**TASK STATEMENT**
Quote the listing below in full and exactly as written, but omit every picture.

**COLLECTED DATA**
▬▬▬
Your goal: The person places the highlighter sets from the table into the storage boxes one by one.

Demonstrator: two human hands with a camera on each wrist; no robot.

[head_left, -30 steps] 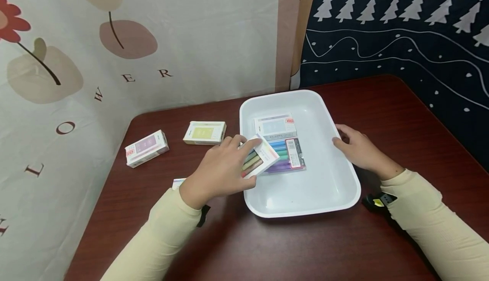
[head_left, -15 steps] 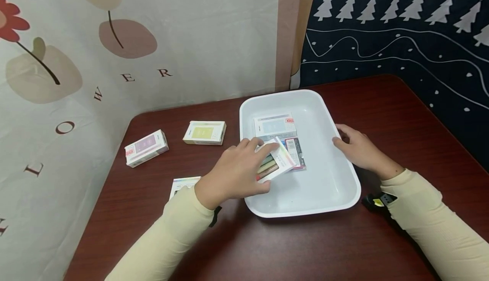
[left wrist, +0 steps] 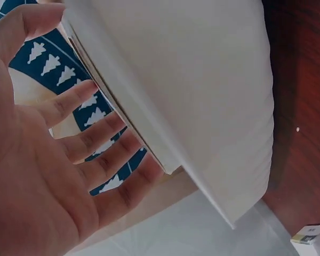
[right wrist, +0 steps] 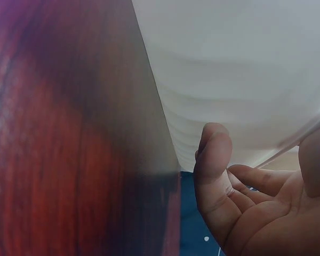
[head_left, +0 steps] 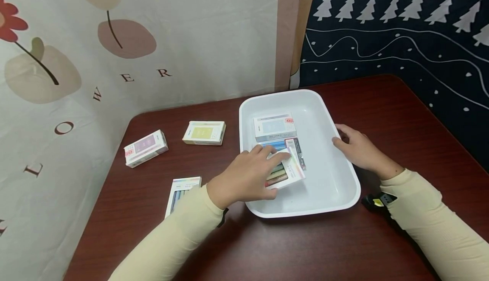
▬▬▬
**OUTPUT OF THE EXERCISE**
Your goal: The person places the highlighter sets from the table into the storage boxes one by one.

Demonstrator: two human hands with a camera on each wrist; no robot.

[head_left, -30 steps] 
[head_left, -15 steps] 
[left wrist, +0 steps] 
[right wrist, +0 steps] 
[head_left, +0 steps] 

No more output is needed for this exercise.